Monday, July 21, 2008

The deacon that I am

In my on-going research that I hope will result in something new and useful about the permanent diaconate, not to mention a completed IPR leading to a Master’s degree, I acquired a copy of Deacon Bill Ditewig's latest book The Emerging Diaconate: Servant Leaders in a Servant Church, which marks another great contribution by Dr. Ditewig to the growing literature on the permanent diaconate, most of which is being published by Paulist Press. Just having started the book last night, I have to state that I very much appreciate Ditewig's look at and interpretation of the burgeoning data on the diaconate in the United States. While I will not bore you with all my interest in his analysis, I do want to share my sitz im leben as a Roman Catholic deacon in the U.S. in the early twenty-first century. He looks at five sets of data, four of which are compiled by the Center for Applied Research in the Apostolate (CARA), located at Georgetown University over the past few decades and one of which was compiled by the USCCB’s Committee on the Diaconate. Only two of the CARA sets will be relevant to accomplish my purpose here.

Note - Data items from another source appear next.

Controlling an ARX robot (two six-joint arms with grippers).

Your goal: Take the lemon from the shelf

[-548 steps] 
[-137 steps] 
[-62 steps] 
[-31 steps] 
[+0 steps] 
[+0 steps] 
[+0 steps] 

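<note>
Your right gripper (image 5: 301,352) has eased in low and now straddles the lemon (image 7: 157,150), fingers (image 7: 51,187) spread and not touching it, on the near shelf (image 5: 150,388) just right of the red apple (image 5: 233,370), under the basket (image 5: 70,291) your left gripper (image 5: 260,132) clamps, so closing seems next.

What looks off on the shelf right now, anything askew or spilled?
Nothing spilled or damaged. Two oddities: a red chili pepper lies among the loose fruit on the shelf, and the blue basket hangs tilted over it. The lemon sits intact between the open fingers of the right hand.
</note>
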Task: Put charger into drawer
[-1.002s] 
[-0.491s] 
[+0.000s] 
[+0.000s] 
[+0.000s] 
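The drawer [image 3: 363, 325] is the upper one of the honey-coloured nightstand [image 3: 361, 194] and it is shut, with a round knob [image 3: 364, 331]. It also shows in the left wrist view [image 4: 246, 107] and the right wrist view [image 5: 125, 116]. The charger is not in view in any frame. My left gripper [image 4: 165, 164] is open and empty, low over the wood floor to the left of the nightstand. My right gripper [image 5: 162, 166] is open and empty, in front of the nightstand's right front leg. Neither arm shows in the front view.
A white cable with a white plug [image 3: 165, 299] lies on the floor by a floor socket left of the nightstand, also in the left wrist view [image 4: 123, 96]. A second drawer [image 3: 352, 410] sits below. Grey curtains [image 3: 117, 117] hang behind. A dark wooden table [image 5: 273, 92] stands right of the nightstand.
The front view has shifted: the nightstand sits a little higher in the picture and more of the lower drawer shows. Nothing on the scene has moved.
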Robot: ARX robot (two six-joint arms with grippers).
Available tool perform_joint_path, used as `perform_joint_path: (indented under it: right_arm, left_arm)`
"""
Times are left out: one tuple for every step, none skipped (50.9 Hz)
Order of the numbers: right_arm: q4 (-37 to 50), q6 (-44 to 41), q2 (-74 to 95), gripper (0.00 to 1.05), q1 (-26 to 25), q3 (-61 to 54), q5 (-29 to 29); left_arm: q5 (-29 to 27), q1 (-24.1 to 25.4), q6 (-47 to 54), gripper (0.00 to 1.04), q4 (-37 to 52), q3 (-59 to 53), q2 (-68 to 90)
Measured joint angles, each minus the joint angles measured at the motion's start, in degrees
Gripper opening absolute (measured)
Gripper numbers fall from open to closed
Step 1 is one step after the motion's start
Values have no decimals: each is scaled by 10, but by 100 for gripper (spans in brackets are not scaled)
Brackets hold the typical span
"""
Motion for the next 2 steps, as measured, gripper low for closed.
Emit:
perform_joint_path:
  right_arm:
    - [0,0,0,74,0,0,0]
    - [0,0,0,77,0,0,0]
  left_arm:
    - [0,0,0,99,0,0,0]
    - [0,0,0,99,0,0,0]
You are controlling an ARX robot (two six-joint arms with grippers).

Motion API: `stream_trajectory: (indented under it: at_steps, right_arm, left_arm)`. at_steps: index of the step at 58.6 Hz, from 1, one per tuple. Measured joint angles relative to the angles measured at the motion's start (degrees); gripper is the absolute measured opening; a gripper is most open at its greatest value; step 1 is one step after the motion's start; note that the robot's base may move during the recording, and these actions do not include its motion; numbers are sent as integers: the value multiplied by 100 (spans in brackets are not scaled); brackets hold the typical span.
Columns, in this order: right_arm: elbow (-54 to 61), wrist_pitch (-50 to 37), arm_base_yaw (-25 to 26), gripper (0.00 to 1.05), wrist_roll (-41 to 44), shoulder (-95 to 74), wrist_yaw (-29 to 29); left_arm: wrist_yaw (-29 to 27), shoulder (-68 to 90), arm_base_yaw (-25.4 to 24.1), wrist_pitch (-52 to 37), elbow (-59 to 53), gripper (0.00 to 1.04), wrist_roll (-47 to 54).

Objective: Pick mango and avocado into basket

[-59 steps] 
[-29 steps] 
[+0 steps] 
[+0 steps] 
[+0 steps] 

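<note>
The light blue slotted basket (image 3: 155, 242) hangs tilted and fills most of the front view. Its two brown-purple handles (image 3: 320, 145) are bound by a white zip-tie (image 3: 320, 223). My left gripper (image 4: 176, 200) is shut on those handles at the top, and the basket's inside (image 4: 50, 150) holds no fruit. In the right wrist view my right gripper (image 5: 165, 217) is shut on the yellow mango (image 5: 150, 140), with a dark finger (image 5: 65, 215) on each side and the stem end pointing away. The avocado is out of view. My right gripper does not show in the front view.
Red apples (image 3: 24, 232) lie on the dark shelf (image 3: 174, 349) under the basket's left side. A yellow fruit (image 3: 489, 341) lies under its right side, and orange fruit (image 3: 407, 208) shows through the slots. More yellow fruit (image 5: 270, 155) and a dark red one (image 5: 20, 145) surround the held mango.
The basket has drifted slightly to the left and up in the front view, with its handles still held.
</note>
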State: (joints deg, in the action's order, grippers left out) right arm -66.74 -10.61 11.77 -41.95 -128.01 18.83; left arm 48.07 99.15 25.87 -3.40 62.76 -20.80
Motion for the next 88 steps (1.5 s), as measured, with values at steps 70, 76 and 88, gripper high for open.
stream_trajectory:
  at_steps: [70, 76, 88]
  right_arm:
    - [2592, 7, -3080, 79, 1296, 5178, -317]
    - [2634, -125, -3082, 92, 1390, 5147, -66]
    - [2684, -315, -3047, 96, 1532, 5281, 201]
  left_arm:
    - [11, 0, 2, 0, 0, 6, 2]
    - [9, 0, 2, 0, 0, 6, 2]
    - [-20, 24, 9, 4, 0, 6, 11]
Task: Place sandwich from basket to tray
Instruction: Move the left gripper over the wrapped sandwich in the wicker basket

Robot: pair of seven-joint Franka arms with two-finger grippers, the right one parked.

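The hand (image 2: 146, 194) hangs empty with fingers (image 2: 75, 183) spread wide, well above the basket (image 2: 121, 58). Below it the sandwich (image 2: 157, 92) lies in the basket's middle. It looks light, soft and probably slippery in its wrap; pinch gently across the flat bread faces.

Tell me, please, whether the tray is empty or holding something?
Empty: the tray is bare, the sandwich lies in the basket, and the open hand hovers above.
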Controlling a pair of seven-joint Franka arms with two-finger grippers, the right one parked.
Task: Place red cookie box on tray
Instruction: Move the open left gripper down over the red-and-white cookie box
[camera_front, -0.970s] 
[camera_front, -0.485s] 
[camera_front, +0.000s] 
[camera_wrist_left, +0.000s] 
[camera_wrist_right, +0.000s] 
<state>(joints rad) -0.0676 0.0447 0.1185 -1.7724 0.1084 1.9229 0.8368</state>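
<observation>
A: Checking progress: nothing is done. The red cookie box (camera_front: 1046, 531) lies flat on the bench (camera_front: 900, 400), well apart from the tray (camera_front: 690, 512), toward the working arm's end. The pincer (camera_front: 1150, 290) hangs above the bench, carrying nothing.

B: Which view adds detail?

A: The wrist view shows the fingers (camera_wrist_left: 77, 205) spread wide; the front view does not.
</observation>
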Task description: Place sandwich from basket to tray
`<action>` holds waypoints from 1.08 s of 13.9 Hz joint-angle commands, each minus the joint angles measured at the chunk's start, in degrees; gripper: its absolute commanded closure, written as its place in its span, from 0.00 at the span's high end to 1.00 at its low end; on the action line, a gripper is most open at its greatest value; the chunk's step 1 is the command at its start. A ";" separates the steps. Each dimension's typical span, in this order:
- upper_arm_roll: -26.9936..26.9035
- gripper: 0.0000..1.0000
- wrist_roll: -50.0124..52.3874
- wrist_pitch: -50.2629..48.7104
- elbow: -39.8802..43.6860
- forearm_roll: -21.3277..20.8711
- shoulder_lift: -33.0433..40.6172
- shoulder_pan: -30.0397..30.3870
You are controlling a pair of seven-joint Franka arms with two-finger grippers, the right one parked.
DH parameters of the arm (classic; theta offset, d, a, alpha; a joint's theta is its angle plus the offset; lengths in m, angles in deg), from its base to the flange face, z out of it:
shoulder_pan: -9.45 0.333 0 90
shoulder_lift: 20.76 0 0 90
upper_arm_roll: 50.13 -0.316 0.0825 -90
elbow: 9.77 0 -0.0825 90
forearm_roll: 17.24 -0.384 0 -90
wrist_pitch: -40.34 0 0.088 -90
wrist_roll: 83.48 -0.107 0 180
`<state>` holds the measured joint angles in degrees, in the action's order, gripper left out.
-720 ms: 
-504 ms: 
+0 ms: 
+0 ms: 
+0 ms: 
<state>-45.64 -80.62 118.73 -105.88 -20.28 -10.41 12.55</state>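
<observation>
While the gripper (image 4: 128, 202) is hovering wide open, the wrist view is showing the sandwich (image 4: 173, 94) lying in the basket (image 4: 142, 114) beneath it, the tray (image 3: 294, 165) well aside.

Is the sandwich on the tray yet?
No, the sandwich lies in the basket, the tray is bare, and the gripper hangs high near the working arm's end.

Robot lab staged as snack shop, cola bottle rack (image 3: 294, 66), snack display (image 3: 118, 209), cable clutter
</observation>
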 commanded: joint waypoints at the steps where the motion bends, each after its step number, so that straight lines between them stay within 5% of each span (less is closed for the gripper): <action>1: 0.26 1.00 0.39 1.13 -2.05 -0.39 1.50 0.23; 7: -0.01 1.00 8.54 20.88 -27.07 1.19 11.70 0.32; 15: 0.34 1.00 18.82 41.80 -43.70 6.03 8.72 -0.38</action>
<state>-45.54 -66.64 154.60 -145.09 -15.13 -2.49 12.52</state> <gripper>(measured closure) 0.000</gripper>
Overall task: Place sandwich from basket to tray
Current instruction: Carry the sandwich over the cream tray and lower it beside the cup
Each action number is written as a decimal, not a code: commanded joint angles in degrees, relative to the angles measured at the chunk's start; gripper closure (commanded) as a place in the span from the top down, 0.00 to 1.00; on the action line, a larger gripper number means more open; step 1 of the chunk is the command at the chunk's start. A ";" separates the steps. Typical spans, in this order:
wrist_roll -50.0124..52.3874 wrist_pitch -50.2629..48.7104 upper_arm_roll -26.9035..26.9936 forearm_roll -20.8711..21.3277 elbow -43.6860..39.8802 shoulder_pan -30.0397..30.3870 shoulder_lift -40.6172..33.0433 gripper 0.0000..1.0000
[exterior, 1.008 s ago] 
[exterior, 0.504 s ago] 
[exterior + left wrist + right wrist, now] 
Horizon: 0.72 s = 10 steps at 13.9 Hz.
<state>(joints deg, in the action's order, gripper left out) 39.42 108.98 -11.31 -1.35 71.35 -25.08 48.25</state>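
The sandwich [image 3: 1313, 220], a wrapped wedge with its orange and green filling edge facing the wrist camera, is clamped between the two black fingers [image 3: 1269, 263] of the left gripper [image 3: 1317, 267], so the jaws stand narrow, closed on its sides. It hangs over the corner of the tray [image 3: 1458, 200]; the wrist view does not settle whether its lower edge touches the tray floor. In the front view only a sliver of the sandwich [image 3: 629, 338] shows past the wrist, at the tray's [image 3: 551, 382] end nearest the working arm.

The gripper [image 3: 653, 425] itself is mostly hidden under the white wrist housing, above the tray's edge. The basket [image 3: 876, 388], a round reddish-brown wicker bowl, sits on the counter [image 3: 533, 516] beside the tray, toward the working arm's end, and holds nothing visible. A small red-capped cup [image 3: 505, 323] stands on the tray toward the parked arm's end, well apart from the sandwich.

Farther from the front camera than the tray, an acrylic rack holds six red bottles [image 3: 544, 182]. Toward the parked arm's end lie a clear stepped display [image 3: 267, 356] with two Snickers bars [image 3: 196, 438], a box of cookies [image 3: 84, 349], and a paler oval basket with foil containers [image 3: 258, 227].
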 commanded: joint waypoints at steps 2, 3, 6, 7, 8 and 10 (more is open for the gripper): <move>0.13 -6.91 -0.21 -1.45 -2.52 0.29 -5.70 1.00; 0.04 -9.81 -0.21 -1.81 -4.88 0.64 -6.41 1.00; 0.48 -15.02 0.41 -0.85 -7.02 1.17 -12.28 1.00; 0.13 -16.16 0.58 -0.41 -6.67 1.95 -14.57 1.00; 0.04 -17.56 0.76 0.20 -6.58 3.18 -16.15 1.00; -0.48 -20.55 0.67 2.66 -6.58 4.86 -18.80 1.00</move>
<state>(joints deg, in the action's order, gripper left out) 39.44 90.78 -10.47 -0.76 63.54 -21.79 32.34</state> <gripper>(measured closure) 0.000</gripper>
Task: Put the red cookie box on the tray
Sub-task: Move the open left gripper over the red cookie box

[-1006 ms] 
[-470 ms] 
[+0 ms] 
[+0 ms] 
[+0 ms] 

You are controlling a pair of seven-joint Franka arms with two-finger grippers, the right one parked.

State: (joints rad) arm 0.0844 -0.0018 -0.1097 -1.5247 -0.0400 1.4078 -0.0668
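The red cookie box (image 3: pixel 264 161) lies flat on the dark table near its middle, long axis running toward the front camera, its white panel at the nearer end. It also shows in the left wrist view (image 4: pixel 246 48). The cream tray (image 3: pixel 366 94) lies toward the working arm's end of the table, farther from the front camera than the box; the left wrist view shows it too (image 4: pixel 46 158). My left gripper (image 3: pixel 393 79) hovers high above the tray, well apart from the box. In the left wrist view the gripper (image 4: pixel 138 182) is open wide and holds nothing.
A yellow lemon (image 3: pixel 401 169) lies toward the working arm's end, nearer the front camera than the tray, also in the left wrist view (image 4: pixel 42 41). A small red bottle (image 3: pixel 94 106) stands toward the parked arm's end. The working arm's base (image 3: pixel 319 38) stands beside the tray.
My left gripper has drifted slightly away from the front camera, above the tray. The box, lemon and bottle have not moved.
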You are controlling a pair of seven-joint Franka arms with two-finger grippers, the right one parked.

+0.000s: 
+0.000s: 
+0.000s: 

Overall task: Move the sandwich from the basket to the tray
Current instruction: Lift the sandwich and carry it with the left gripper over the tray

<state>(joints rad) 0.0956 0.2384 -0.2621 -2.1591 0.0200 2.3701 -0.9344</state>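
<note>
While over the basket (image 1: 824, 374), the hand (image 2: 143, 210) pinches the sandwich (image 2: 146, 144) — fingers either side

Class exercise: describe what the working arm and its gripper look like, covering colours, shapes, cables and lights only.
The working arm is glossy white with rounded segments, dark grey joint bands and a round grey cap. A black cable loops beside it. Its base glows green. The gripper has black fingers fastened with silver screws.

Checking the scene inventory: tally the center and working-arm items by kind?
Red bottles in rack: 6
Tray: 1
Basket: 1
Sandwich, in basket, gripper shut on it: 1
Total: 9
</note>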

According to the March 2007 CARA post-formation survey, I am one of some 16,661 permanent deacons in this country. The 2004 CARA Profile on the Diaconate indicates that I am one of some 4,932 deacons in the western part of the U.S. Turning again to the 2007 survey, I am one of 13,495 Caucasian deacons in this country, a more ethnically diverse group than priests. Also as of 2004, the year of my ordination, according to the Catholic Hierarchy database, I am one of some 70 permanent deacons in the Diocese of Salt Lake City ( I know this number is not exact). CARA’s 2007 survey, using data from 2006, locates me among the some 15,495 permanent deacons in the U.S. who are married and among the 30% of permanent deacons employed in a secular occupation.

At 42, according to Dr. Ditewig, I am one year older than "the average age of deacons in nearly every other part of the world" (24). The 2007 CARA survey indicates that I am twenty years younger than the average age of permanent deacons in this country. CARA’s 2004 profile shows that by being ordained at 38, which is just three years older than the minimum age established by canon 1031§2, which sets the minimum age for a married man to be ordained a permanent deacon at 35, I was fifteen years younger than the average age at ordination of permanent deacons in the U.S. Hence, as of 2007, I am one of only some 1,500 U.S. deacons who are younger than 50. Having been born in 1965, the year the Second Vatican Council ended, which, according once again to the 2004 profile, places me among the one percent of deacons in the U.S. who are considered part of the post-Vatican II generation.

Never having actually completed my thesis in philosophy, I am, according to CARA in 2007, in the 35% of permanent deacons who have a bachelor’s degree. Next year (God willing) I will join the 19% who hold graduate degrees. Besides, my blog, translated, is called Catholic Deacon.